Three types of buns are available, and the char siu pork belly and trumpet mushroom ($3 each) seemed the most promising two. The veggie option boasted deliciously fried and meaty 'shrooms, along with kicky marinated bean sprouts that rebut a dozen old hippie jokes. But where was the promised sambal chile sauce that the filling desperately needed? Oh well, my fault for not taking advantage of the chile oil on the table (which won our Best Tabletop Condiment award this year). But the bun was room temperature, bordering on cold — and so was everything else I was served that night.  The sauce on the pork bun — what I thought was intended to be a Thai chile sauce — was molasses-dark like hoisin and had congealed into a thick mess, while the pork itself was disturbingly dry. It seemed like a failure of execution rather than intent, as that sauce kept my lips smoldering until the meal was over with. 
The dim sum section offers three types of dumplings for $1 apiece: chicken, veggie potstickers and pork gyoza. The chicken and vegetable snacks are in fried wrappers, almost tasting identical but for distinctive notes of spice here and there. The gyoza, however, is a welcome Chinese/Japanese fusion, stuffed with lemongrass sausage that's quite rich for a small bite. "Tiger Style" chicken wings are also a dollar each, and they come out fragrant and crispy on a bed of cellophane noodles. Their sweet and sour coating aspires to the famous fish sauce wings at Portland and Brooklyn's Pok Pok, but they're just a bit too bland to measure up.

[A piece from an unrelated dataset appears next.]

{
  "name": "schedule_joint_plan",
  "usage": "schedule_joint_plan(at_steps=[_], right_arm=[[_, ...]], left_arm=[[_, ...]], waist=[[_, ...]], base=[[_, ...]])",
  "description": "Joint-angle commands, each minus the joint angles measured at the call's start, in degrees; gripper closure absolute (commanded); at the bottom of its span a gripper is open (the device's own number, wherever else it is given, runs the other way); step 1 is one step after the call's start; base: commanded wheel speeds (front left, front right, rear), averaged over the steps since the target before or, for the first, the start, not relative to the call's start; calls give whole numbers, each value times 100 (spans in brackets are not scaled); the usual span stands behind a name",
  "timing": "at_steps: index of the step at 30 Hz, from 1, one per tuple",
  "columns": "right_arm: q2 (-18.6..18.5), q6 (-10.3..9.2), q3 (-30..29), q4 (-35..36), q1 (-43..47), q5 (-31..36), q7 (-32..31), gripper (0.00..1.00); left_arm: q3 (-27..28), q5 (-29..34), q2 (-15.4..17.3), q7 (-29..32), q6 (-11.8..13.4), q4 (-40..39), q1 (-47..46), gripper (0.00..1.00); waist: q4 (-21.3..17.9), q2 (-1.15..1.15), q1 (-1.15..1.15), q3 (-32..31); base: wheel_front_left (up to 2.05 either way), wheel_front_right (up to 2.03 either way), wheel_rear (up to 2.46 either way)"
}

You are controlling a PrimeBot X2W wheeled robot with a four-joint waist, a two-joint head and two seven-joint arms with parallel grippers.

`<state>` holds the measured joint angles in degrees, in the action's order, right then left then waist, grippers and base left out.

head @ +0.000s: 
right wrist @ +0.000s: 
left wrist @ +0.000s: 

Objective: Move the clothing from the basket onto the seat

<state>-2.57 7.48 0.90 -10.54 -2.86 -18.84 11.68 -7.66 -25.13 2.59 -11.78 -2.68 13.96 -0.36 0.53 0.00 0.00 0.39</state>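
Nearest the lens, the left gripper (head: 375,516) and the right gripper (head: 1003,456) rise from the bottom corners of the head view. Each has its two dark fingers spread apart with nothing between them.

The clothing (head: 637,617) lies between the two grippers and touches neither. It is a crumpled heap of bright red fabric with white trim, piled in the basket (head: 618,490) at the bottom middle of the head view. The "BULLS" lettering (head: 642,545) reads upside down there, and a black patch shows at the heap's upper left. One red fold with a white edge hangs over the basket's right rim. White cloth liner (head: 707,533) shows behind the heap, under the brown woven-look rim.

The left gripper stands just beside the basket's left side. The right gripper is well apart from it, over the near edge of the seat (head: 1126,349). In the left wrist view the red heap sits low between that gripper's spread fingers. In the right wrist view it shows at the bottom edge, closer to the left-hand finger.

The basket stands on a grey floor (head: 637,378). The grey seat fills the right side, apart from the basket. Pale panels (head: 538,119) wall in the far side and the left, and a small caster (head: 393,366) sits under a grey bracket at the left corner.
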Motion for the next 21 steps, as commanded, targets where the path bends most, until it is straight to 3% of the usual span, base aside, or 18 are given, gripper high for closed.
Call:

And here we confront the uncomfortable reality of happy hour dining — turning over these miniature bites, especially near the end of an afternoon happy hour, can lead a busy kitchen to overlook quality control. But there are enough distractions and good cheer to power through, not to mention compelling dinner, lunch and bar menus. Ace will keep on bouncing and bouncing; happy hour is just one dented ball out of many.

Perfect For: An all-night party. Ace's big space works well with private events, and the happy hour drink menu is a good time to kick things off, with everything from the aforementioned highballs to 17-ounce. cans of Tiger beer and $4 shots of sake.

Don't Miss: Keep a close eye on the daily specials at Ace. Tuesdays offer $1 wings and $5 whiskey, Wednesdays bring special ramen from the mind of the chef, and the end of the work week brings Whole Fish Fridays.